■ Problem statement ■
Once the pictures are removed, restate the data below word for word.

■ Recorded data ■
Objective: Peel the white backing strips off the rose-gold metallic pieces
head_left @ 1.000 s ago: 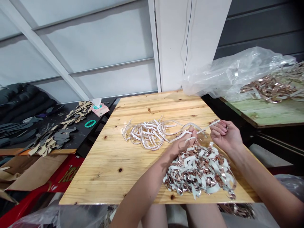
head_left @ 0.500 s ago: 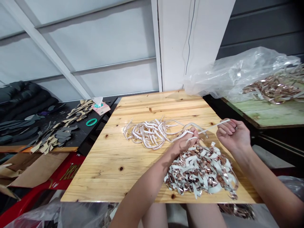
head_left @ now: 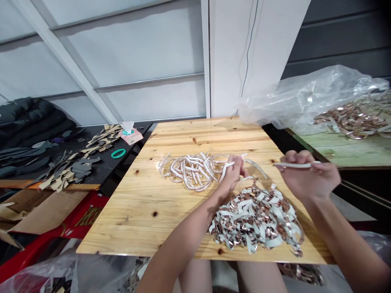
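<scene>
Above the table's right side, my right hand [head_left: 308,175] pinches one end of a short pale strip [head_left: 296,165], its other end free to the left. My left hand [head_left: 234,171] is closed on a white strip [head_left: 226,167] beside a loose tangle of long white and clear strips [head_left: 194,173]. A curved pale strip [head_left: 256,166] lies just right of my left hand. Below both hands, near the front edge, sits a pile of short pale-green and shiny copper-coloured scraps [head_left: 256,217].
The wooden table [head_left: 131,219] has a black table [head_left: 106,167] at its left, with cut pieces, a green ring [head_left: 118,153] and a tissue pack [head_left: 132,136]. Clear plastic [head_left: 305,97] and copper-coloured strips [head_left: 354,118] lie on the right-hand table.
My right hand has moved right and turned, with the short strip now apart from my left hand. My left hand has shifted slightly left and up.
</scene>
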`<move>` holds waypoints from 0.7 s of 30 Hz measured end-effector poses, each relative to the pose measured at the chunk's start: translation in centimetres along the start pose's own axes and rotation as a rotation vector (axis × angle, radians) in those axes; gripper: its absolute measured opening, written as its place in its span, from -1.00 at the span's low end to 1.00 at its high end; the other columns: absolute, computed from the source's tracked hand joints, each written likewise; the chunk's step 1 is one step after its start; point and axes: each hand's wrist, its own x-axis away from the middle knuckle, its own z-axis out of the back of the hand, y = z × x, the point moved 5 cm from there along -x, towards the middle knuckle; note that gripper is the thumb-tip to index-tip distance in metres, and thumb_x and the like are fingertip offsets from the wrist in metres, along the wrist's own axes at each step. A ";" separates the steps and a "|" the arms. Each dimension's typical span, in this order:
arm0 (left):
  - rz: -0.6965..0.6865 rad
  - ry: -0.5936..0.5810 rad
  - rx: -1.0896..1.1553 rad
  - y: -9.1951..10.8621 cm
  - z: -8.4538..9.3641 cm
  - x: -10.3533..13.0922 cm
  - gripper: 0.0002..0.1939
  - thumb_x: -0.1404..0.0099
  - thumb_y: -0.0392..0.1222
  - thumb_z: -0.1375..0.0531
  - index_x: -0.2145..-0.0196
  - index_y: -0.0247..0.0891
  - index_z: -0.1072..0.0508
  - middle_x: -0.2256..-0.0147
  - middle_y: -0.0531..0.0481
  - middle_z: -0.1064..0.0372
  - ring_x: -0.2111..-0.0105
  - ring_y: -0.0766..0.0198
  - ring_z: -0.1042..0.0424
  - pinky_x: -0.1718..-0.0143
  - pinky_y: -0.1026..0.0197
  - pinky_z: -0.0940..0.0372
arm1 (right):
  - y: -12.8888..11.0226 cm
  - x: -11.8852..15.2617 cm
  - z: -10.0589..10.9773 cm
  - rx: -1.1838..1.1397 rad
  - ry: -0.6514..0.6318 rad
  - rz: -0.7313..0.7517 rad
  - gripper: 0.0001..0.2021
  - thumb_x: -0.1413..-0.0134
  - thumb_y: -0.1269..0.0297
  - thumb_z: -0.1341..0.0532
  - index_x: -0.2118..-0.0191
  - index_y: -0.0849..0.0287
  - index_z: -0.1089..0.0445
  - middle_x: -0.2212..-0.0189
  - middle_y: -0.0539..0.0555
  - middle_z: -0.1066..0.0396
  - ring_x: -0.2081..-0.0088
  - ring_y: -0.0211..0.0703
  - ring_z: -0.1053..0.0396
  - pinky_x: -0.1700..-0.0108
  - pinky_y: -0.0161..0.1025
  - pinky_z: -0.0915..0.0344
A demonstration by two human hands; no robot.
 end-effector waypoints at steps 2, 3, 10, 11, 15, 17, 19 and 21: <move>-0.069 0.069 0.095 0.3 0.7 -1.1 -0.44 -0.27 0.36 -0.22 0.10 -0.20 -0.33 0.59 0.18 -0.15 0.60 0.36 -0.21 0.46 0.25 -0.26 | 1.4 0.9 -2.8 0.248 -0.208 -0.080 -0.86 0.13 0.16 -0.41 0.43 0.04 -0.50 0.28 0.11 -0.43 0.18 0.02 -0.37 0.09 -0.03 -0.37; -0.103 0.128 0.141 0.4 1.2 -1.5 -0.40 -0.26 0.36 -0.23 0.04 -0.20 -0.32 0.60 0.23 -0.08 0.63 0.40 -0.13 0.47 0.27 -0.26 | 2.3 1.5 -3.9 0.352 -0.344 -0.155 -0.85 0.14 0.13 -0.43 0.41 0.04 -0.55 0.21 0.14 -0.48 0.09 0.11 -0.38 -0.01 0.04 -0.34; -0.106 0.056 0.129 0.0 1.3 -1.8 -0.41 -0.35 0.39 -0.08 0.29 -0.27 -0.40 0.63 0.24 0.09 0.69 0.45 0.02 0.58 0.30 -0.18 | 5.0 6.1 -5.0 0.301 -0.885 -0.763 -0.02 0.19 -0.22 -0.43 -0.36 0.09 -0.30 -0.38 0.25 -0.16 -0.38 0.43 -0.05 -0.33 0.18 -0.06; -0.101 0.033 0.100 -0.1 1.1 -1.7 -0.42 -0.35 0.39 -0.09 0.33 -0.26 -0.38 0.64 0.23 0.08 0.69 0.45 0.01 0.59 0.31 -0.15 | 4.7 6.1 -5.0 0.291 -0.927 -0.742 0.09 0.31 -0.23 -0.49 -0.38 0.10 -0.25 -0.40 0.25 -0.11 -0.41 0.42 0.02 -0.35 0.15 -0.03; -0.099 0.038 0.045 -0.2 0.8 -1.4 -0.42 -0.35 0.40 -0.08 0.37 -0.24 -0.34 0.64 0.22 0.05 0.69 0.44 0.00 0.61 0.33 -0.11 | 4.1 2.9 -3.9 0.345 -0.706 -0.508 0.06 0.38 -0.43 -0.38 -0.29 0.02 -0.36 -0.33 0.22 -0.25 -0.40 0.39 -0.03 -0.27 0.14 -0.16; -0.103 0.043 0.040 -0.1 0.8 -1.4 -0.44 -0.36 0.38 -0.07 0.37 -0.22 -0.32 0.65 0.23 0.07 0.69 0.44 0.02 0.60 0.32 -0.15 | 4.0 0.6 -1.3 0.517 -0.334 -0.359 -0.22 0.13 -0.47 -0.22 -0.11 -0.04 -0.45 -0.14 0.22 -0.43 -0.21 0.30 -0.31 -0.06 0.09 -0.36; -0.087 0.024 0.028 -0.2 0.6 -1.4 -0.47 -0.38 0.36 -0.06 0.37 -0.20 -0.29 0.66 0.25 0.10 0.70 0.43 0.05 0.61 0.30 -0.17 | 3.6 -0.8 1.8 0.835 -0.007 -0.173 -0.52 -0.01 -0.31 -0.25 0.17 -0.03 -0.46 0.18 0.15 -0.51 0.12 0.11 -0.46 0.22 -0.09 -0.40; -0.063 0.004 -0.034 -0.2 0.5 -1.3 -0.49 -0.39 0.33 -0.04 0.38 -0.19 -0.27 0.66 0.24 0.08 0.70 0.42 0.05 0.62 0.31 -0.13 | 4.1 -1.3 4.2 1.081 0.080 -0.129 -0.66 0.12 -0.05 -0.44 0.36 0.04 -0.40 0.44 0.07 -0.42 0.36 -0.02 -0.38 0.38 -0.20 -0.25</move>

■ Solution ■
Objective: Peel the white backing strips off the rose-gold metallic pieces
head_left @ 1.000 s ago: 
head_left @ 0.500 s ago: 
head_left @ now: 
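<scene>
Above the table's right side, my right hand [head_left: 308,175] pinches one end of a short pale strip [head_left: 296,165], its other end free to the left. My left hand [head_left: 234,171] is closed on a white strip [head_left: 226,167] beside a loose tangle of long white and clear strips [head_left: 194,173]. A curved pale strip [head_left: 256,166] lies just right of my left hand. Below both hands, near the front edge, sits a pile of short pale-green and shiny copper-coloured scraps [head_left: 256,217].
The wooden table [head_left: 131,219] has a black table [head_left: 106,167] at its left, with cut pieces, a green ring [head_left: 118,153] and a tissue pack [head_left: 132,136]. Clear plastic [head_left: 305,97] and copper-coloured strips [head_left: 354,118] lie on the right-hand table.
My right hand has moved right and turned, with the short strip now apart from my left hand. My left hand has shifted slightly left and up.
</scene>
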`<move>` holds waypoints from 0.7 s of 30 Hz measured end-effector poses, each relative to the pose measured at the chunk's start: translation in centimetres along the start pose's own axes and rotation as a rotation vector (axis × angle, radians) in those axes; gripper: its absolute measured opening, written as its place in its span, from -1.00 at the span's low end to 1.00 at its high end; the other columns: absolute, computed from the source's tracked hand joints, each written likewise; the chunk's step 1 is one step after its start; point and axes: each hand's wrist, its own x-axis away from the middle knuckle, its own z-axis out of the back of the hand, y = z × x, the point moved 5 cm from there along -x, towards the middle knuckle; note that gripper is the thumb-tip to index-tip distance in metres, and thumb_x and the like are fingertip offsets from the wrist in metres, along the wrist's own axes at each step. A ";" separates the steps and a "|" the arms. Each dimension's typical span, in this order:
arm0 (left):
  - rz: -0.6965..0.6865 rad
  - ry: -0.5936..0.5810 rad
  - rx: -1.0896..1.1553 rad
  - y: -9.1951..10.8621 cm
  - z: -8.4538..9.3641 cm
  - x: -10.3533..13.0922 cm
  - gripper: 0.0002..0.1939
  - thumb_x: -0.1404..0.0099
  - thumb_y: -0.0392..0.1222
  - thumb_z: -0.1375..0.0531
  - index_x: -0.2145..-0.0196
  - index_y: -0.0247..0.0891
  - index_z: -0.1072..0.0508
  - middle_x: -0.2256..-0.0147
  - middle_y: -0.0531..0.0481
  - middle_z: -0.1064..0.0372
  - ring_x: -0.2111..-0.0105
  - ring_y: -0.0766..0.0198
  - ring_z: -0.1042..0.0424
  - pinky_x: -0.1718..-0.0143
  - pinky_y: -0.1026..0.0197
  - pinky_z: -0.0940..0.0372
arm1 (right):
  - y: -12.8888..11.0226 cm
  - x: -11.8852..15.2617 cm
  - z: -10.0589..10.9773 cm
  - rx: -1.1838..1.1397 rad
  - ry: -0.6514..0.6318 rad
  - rz: -0.7313..0.7517 rad
  - gripper: 0.0001..0.2021
  - thumb_x: -0.1413..-0.0134
  - thumb_y: -0.1269..0.0297
  - thumb_z: -0.1341..0.0532
  - index_x: -0.2118..-0.0191
  - index_y: -0.0849..0.0287
  - index_z: -0.1089..0.0445
  - middle_x: -0.2212..-0.0189
  - middle_y: -0.0539..0.0555
  - middle_z: -0.1066..0.0396
  - ring_x: -0.2081..-0.0088
  - ring_y: -0.0211..0.0703
  - ring_z: -0.1053..0.0396
  - pinky_x: -0.1700..-0.0108
  - pinky_y: -0.0161..0.1025
  - pinky_z: -0.0915..0.0344
A demonstration by two human hands; no robot.
 end-effector waypoints at steps 2, 3, 10, 11, 15, 17, 19 and 21: <move>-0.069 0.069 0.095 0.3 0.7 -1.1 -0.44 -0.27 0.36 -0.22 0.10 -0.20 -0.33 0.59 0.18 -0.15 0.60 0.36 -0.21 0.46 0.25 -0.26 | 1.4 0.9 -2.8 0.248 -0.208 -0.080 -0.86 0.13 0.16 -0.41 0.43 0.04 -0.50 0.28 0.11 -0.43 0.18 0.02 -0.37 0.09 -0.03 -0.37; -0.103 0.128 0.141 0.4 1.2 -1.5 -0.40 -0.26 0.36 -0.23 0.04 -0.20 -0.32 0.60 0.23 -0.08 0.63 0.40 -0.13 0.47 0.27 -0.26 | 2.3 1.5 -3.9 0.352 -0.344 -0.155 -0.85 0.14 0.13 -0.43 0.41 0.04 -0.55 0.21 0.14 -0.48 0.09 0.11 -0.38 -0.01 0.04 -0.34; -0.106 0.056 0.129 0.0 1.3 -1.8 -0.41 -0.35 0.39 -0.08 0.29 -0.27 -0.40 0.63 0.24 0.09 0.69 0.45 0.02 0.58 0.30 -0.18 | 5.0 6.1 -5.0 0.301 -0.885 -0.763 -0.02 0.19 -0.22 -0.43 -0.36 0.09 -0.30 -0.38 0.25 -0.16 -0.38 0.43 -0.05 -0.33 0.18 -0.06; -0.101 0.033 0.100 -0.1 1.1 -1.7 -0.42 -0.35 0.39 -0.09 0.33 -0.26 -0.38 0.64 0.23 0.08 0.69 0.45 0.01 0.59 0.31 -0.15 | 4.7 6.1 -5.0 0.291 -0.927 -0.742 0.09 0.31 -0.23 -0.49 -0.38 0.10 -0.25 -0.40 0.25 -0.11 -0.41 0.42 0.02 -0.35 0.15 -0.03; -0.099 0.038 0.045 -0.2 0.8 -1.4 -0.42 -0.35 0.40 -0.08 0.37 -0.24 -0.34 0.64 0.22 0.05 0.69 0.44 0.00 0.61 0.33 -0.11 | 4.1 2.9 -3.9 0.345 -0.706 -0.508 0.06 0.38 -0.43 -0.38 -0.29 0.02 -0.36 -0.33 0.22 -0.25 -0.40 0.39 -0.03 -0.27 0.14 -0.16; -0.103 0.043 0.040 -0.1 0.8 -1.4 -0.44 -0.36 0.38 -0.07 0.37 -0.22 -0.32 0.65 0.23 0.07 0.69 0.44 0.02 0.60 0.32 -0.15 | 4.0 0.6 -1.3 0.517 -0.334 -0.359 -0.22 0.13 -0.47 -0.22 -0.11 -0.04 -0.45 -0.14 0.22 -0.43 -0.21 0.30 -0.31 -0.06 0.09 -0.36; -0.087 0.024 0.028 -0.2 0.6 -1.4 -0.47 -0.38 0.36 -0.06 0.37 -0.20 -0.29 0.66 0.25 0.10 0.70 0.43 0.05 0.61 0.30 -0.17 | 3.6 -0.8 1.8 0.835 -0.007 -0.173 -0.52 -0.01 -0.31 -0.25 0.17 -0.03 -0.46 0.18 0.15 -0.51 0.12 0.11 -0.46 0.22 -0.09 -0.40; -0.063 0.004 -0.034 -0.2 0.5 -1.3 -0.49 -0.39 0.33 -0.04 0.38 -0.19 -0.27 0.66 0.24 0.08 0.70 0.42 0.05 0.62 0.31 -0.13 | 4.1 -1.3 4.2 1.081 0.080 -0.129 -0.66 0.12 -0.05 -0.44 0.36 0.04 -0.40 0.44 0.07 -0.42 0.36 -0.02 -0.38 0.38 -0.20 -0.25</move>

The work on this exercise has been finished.